The government is promoting its industrial strategy and may be starting to confront the issues for Britain’s steel industry. Working in collaboration with Liberty House headed up by the entrepreneur Sanjeev Gupta, it has published the “Greensteel” strategy. This aims to drastically slash the amount of raw material imported into Britain. To make that a reality, it proposes to dramatically increase our capacity to re-cycle scrap using electric arc technology powered by renewable energy.
Such a programme would have only a tenth of the carbon footprint generated by the use of blast furnaces. Around 6.6 million tons of raw steel are currently imported into Britain each year. But out of the 10 million tonnes of scrap steel created annually, a staggering 7.2 million tonnes is exported for processing. The amount of scrap steel is projected to double over the next 10 years.
Investment
Liberty House aims to capitalise on this by increasing its steel recycling capacity fivefold to 5 million tonnes a year through an investment programme costing around a billion pounds and creating hundreds of jobs. The mothballed steel plant at Newport has been reopened as has a big furnace at Rotherham. And a number of other assets have been acquired, mainly from the Tata conglomerate.
‘We are a world leader when it comes to specialist steels and associated research.’
The nuclear industry, electric car development, HS2, the Northern Powerhouse and the house building programme will all require access to specialist steels. Scrap steel can be re-used by exploitation of technologies developed here in Britain.

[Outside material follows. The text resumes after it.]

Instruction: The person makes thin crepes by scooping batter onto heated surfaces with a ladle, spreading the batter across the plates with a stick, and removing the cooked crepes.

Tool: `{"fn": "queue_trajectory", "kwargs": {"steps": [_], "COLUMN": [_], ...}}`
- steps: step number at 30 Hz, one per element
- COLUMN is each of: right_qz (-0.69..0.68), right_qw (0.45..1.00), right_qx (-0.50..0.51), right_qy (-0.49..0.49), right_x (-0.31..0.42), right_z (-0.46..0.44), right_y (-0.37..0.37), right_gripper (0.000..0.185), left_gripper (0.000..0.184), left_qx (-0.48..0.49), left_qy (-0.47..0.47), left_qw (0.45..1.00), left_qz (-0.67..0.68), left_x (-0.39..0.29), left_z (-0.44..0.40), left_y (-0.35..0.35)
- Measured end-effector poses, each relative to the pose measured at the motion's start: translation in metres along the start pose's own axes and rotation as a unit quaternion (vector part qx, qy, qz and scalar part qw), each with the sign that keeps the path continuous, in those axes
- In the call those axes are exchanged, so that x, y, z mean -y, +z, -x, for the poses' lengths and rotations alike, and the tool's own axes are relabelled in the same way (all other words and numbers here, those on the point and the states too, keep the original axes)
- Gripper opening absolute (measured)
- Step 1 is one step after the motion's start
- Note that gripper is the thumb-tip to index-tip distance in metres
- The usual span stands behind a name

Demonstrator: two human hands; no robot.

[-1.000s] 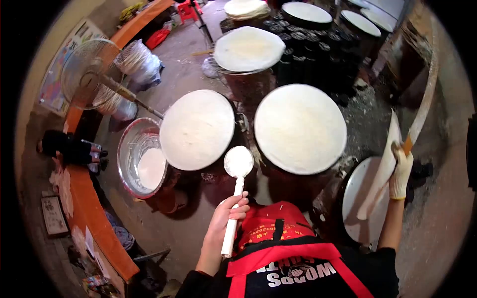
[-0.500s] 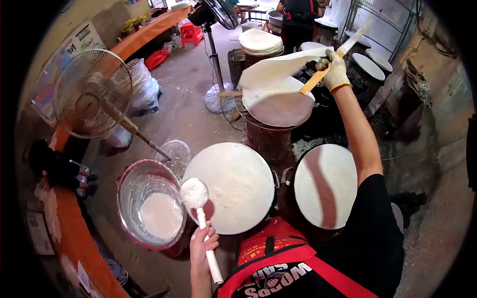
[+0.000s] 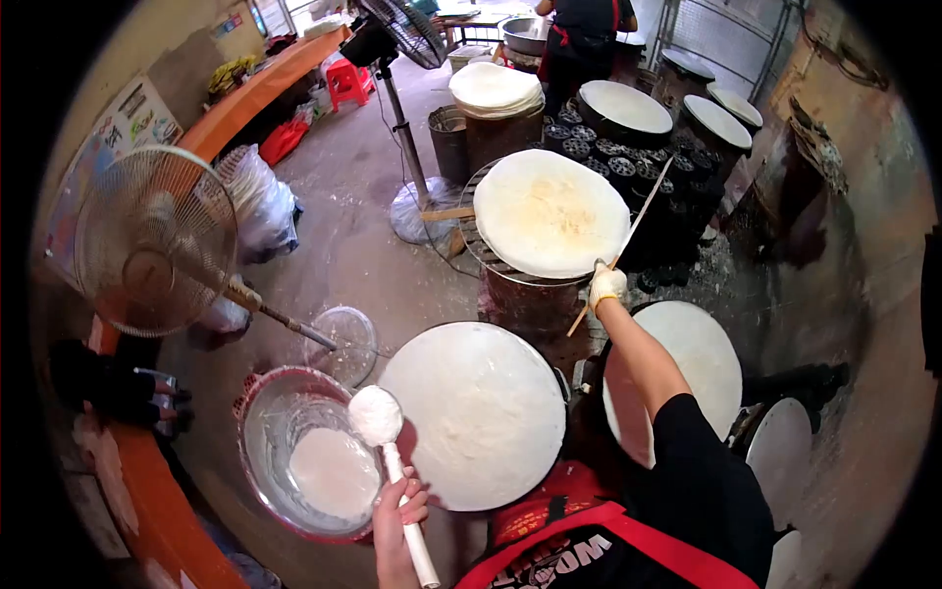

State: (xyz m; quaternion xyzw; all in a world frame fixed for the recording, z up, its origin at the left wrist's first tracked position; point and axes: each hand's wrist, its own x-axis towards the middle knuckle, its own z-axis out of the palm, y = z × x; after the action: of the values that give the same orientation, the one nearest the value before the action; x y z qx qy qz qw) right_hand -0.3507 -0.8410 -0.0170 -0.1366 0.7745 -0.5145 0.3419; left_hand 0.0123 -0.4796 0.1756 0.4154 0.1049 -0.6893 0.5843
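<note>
My bare left hand (image 3: pixel 400 508) is wrapped round the white handle of a ladle (image 3: pixel 376 416), whose batter-coated bowl hangs between a basin of pale batter (image 3: pixel 336 473) and a round griddle (image 3: pixel 476 412). In a white glove, my right hand (image 3: pixel 607 284) grips a long thin stick (image 3: pixel 644 218) beside a stack of round flatbreads (image 3: pixel 551 214). The flatbreads lie on a wire rack (image 3: pixel 469 234) over a drum. Under my right forearm is a second griddle (image 3: pixel 687 363) with a pale layer on it.
Two fans stand here, one at left (image 3: pixel 157 240) and a black one (image 3: pixel 400 34) at the back. A person (image 3: pixel 579 39) in dark clothes is at the far end. More griddles (image 3: pixel 625 108), black perforated cylinders (image 3: pixel 623 167) and an orange-topped counter (image 3: pixel 260 88) surround the floor.
A long sheet carried by my right hand now lies flat on the stack at the rack. That hand has drawn back toward me, stick still gripped. The ladle stays by the basin.
</note>
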Motion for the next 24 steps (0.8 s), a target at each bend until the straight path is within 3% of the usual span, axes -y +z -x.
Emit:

Outside the EU our steelmakers will be the preferred supplier for this extensive programme of works, being able to compete on quality, price and delivery through local supply-chain networks and with no legal obligation to tender with direct competitors.
It’s even possible for steel produced in Britain to be exported to China. British Steel was formed out of the former Tata long steel (bars and wires) division and posted a profit for its first year of operation 2016-2017. It has secured a deal to supply crane rails for the Yangshan deep water facility in Shanghai. That’s part of a £57 billion project to build the world’s largest cargo port in Shanghai.
These rails are a high quality specialised product made at the Scunthorpe works and rolled at the plant in Skinningrove, Teesside. The company is also supplying other similar developments in China and aims to pick up further contracts elsewhere in Asia as a result.